**Assignment:**
Using the listing below, output only the lines from the one that contains "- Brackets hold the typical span" through the one that contains "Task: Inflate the", inclusive, exactly as given and without images.

+++ The data +++

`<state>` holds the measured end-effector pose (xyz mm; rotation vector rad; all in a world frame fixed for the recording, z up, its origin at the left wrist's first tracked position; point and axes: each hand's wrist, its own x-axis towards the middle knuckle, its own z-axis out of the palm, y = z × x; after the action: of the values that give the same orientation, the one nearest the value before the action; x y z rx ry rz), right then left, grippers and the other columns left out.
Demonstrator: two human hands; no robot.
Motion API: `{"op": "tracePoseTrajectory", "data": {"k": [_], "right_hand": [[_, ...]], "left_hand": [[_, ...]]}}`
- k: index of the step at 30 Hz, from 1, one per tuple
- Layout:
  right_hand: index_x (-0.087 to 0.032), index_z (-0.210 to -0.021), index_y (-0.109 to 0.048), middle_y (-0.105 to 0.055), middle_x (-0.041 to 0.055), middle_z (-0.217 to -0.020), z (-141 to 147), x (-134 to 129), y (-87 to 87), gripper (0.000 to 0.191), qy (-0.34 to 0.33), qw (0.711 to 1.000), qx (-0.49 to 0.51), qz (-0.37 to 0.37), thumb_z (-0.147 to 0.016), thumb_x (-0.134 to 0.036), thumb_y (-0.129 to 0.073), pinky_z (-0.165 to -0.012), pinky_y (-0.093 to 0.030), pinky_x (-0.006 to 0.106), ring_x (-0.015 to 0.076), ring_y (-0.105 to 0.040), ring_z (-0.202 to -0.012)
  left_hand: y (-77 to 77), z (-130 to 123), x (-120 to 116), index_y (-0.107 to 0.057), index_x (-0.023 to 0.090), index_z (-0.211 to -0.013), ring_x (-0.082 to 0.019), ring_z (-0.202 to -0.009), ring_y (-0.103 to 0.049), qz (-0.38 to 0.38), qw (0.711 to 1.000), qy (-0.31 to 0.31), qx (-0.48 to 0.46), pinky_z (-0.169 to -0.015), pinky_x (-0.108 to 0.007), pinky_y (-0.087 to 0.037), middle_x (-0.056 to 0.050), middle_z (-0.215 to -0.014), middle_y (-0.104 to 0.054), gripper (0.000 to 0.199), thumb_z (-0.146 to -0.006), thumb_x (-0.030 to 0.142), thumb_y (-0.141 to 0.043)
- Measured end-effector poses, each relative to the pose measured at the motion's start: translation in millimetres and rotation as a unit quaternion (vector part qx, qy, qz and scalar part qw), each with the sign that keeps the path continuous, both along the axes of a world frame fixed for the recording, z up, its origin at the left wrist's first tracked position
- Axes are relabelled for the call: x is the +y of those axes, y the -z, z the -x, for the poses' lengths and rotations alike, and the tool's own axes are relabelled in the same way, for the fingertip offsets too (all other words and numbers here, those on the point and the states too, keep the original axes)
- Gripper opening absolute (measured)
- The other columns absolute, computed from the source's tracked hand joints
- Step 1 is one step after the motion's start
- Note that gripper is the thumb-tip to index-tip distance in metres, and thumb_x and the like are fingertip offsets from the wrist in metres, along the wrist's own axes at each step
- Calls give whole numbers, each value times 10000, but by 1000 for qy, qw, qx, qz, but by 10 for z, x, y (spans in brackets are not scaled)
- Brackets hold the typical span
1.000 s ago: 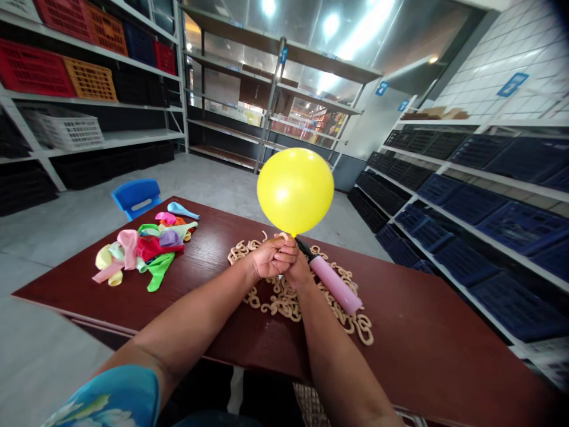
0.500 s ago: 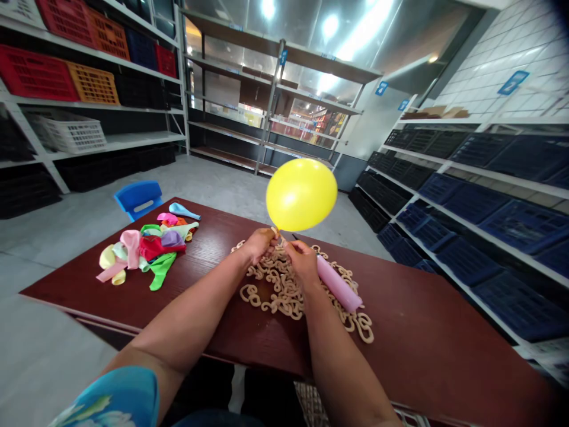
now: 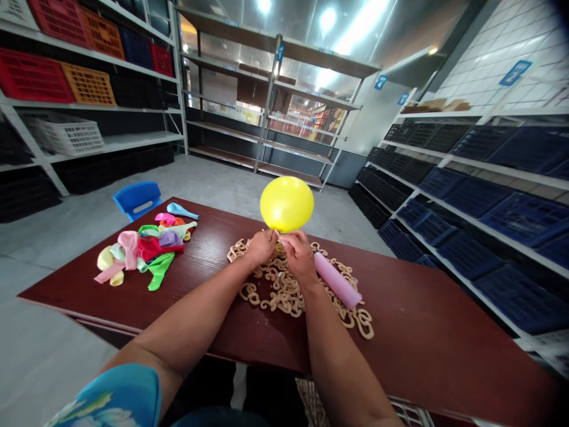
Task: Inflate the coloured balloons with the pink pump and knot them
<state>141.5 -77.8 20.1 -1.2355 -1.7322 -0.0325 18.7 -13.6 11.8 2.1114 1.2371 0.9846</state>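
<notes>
An inflated yellow balloon (image 3: 287, 203) stands above my hands, its neck pointing down between them. My left hand (image 3: 263, 246) is closed at the neck from the left side. From the right, my right hand (image 3: 299, 254) pinches at the same neck, fingers together. The exact knot or tip is hidden by my fingers. Below both hands lies a heap of tan curled loops (image 3: 284, 290). Just right of my right hand rests a pink tube-shaped balloon pump (image 3: 338, 280), lying slanted on the loops.
On the left of the dark red table (image 3: 413, 320) lies a pile of limp coloured balloons (image 3: 153, 243). A blue chair (image 3: 137, 200) stands beyond its far left edge. Shelves with crates (image 3: 471, 166) line the right and left; a metal rack (image 3: 267, 107) stands behind.
The yellow balloon has moved down and left and looks smaller and more upright. Both hands have drawn closer together at its neck. The loops, pump and balloon pile stay put.
</notes>
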Motion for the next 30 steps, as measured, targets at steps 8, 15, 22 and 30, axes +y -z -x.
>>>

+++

**Solution to the problem:**
- Brackets hold the typical span
1.000 s ago: 
0.500 s ago: 
now: 
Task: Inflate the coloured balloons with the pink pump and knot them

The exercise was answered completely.